Bulgarien hat es bei mir stets leicht gehabt. Sprachlich, landschaftlich und kulinarisch trifft das kleine entspannte Balkanländchen genau ins Schwarze, auch die Menschen hier – aber Moment mal, wäre für die traditionellen abschließenden Worte nicht erst die Türkei an der Reihe? Völlig korrekt, doch ich muss um Geduld bitten. Der fast fünfmonatige Aufenthalt braucht noch etwas Zeit um gebührend verarbeitet zu werden. Aber keine Sorge, meine, ein episches Ausmaß annehmen zu drohende Ausführungen zur Türkei werden kommen. Daher zurück zu Bulgarien, da dies eher schnell und ohne größere Probleme absolviert werden kann. Denn schließlich hat es nicht nur Bulgarien bei mir leicht gehabt, glücklicherweise war es andersrum auch der Fall.
Lange, viel zu lange war ich nicht mehr hier und ein wenig Sorgen machte ich mir im Vorfeld schon ob die EU dem kleinen Bulgarien sonderlich gut getan hat. Doch diese Sorgen waren völlig unbegründet, zumindest nach dem was wir in der empörend kurzen Zeit von sechs Tagen erleben durften. Freundliche Menschen, unfassbar schmackhaftes Essen und eine Kollektion an entzückenden Bergen umrahmt von herrlicher Natur – vielmehr braucht es wirklich nicht um mich zu begeistern. Doch Bulgarien hat noch einiges mehr. Zum Beispiel ein funktionierende, preiswerte Eisenbahn und eine wunderschöne Sprache. Natürlich machte es auch einiges aus, dass wir kurz nach der Coronafonie einreisten und als eine der ersten Touristen all die sonst überfüllten Plätze fast ganz für uns allein hatten. Ein Spaziergang durch die unfassbar romantische Altstadt von Plovdiv oder die ausladenden Alleen Sofias – wenn wir mehr Zeit gehabt hätten, wäre eine Wanderung durch das Rilagebirge ein herrlich einsames Vergnügen gewesen.

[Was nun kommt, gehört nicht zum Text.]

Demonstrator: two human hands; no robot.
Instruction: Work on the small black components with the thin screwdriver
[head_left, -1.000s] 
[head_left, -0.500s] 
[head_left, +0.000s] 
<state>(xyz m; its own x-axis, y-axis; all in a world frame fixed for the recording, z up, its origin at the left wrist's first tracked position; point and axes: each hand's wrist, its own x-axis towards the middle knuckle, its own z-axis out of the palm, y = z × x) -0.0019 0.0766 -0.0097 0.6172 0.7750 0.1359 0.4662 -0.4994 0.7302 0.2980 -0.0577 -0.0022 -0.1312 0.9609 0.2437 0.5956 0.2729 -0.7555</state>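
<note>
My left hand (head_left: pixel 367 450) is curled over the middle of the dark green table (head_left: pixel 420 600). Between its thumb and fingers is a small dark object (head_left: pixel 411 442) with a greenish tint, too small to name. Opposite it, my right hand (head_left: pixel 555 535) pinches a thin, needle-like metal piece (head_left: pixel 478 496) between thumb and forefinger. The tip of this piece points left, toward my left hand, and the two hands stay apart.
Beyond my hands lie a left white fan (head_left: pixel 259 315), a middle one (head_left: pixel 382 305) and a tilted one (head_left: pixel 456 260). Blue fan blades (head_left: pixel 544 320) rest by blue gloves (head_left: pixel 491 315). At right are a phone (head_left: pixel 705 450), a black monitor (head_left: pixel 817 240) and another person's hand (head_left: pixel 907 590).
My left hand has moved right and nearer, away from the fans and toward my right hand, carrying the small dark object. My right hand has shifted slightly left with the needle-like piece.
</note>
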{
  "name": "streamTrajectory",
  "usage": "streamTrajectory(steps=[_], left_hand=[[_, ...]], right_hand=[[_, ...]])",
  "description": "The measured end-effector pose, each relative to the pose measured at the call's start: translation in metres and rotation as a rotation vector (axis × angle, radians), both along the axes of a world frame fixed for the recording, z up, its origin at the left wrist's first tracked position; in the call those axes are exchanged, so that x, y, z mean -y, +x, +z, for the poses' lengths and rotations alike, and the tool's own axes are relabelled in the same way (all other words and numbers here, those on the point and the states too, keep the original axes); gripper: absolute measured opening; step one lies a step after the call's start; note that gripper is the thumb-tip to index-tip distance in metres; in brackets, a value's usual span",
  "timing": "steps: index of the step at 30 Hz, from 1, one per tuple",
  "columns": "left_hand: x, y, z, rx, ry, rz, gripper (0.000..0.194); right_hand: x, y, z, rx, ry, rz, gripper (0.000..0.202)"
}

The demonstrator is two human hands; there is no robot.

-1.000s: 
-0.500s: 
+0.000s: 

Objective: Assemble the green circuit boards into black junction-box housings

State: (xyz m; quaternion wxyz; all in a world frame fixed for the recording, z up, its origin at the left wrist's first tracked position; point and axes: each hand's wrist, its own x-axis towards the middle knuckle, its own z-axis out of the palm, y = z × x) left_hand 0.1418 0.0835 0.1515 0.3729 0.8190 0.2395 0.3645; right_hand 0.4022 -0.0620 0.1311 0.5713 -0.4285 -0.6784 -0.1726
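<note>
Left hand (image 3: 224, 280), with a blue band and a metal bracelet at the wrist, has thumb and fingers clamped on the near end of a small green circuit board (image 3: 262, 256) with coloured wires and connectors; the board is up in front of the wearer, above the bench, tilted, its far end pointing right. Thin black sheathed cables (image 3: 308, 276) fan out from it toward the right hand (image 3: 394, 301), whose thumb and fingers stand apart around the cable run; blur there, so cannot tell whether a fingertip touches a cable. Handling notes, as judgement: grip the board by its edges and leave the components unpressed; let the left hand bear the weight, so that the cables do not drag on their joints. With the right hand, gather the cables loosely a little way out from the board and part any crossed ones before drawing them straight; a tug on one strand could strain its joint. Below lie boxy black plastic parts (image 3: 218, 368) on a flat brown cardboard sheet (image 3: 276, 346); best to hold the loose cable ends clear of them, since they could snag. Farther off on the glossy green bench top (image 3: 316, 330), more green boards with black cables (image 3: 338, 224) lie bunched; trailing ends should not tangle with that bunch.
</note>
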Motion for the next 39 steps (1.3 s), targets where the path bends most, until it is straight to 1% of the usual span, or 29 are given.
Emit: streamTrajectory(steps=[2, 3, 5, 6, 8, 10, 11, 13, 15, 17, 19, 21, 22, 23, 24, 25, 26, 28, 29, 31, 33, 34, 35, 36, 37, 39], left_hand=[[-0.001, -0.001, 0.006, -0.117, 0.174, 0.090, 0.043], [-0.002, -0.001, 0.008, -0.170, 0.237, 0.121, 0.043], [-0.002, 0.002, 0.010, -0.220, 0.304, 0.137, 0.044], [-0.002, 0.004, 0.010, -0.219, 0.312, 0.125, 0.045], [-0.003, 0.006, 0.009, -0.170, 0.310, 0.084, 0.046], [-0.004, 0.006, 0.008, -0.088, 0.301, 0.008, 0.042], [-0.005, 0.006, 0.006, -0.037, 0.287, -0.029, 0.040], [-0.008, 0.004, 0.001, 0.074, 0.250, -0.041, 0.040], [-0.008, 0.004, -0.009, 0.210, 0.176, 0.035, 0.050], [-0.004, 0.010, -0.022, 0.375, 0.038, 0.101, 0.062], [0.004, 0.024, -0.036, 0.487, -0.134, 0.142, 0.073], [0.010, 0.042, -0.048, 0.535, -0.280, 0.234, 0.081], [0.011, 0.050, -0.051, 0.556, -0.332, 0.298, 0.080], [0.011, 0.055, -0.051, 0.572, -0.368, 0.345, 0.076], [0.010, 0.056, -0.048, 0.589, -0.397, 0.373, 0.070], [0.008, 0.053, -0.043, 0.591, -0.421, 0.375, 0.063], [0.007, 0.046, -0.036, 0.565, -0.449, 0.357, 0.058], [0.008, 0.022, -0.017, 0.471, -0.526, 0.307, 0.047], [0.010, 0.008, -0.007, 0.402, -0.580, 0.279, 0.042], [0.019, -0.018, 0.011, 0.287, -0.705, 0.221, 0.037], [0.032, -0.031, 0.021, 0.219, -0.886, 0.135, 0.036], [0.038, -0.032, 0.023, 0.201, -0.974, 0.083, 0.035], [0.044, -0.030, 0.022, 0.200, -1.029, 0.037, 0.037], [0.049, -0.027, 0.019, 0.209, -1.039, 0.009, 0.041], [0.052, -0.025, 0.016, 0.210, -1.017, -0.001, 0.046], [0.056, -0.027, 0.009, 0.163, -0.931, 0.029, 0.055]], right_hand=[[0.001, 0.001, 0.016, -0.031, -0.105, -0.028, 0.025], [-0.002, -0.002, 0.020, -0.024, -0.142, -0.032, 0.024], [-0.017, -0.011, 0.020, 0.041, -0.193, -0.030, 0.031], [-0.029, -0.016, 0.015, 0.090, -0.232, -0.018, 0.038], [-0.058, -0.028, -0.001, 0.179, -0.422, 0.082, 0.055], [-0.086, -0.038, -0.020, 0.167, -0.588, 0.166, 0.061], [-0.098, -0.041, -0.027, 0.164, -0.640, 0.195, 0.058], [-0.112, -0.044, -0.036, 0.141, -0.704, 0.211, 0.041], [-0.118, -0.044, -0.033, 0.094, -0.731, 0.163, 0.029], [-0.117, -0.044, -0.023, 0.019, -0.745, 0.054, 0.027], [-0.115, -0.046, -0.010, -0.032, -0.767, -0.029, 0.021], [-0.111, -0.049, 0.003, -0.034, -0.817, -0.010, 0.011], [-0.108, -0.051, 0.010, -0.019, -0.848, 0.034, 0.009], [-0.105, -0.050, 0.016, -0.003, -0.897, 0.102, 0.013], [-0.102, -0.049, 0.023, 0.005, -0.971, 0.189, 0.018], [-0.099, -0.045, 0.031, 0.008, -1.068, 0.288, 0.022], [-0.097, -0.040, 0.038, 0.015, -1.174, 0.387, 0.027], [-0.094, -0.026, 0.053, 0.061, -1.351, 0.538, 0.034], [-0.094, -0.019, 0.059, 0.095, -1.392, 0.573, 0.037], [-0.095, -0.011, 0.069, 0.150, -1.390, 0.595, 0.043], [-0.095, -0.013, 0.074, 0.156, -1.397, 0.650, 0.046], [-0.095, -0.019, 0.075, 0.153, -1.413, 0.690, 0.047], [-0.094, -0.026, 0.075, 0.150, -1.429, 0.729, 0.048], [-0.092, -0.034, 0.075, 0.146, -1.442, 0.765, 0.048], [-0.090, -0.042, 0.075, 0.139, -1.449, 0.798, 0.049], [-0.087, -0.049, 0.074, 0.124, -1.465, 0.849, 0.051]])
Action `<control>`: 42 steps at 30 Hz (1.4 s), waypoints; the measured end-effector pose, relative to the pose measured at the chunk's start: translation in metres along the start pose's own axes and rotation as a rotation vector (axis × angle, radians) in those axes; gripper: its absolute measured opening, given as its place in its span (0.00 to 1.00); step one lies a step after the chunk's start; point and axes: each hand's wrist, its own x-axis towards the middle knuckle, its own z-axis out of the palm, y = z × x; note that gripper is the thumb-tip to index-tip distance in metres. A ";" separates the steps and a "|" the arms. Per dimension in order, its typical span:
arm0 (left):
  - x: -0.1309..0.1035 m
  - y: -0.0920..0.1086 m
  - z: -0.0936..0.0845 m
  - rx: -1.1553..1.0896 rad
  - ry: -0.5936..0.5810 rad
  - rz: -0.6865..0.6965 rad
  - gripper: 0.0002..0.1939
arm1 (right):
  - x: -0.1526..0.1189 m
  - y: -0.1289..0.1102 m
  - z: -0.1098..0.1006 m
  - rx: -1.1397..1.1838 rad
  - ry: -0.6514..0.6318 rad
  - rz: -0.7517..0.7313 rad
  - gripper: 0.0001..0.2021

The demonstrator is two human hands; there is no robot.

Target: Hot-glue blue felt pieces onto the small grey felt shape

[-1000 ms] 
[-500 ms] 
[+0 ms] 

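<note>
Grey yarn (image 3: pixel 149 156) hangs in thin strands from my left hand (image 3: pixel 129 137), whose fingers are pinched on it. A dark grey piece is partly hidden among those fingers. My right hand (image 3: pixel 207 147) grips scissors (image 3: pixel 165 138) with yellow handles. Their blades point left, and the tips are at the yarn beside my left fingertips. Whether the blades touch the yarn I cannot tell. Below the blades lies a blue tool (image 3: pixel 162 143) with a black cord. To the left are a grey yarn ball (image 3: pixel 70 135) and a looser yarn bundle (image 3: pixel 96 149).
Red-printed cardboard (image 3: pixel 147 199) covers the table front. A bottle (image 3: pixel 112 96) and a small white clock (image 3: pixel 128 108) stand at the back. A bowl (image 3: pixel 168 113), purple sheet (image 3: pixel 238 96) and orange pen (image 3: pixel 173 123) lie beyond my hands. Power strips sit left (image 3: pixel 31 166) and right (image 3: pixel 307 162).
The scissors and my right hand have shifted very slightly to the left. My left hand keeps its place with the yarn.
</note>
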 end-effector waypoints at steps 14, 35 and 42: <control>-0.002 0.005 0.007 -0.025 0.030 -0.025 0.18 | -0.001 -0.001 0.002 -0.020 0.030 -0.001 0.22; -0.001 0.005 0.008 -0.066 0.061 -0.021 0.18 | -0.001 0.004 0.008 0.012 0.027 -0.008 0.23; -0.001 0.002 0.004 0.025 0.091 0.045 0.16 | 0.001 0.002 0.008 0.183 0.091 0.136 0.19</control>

Doch leider muss auch erwähnt werden, dass zumindest auf dem Land immer noch eine erschreckende Armut herrscht. Mitunter ertappte ich mich sogar bei dem Gedanken, dass das Ausmaß der sichtbaren Armut sogar noch zugenommen hatte, verglichen mit dem Bulgarien meiner Erinnerung. Jedenfalls hat ein EU-Beitritt auch hier ganz offensichtlich nicht dafür gesorgt, die sozialen Missstände zu beseitigen.
Was gibt es noch hervorzuheben, was ist noch besonders in Bulgarien? Eine Kleinigkeit vielleicht, aber was mir gleich zu Beginn auffiel – die Bulgaren lesen. Echte Bücher aus Papier. Überall. Angesichts des Umstands, dass ich in allen zuvor bereisten Ländern wissentlich keinen einzigen Menschen in lesendem Zustand erblicken durfte, waren die zahlreichen Leute, die sich in dicken Wälzern versenkten, tatsächlich etwas ganz besonderes. Ansonsten habe ich nicht viel mehr hinzuzufügen. Dies mag einerseits daran liegen, dass unser Aufenthalt hier, wie bereits erwähnt, eindeutig zu kurz war, andererseits auch darauf hindeuten, dass wir uns hier einfach rundum wohl fühlten.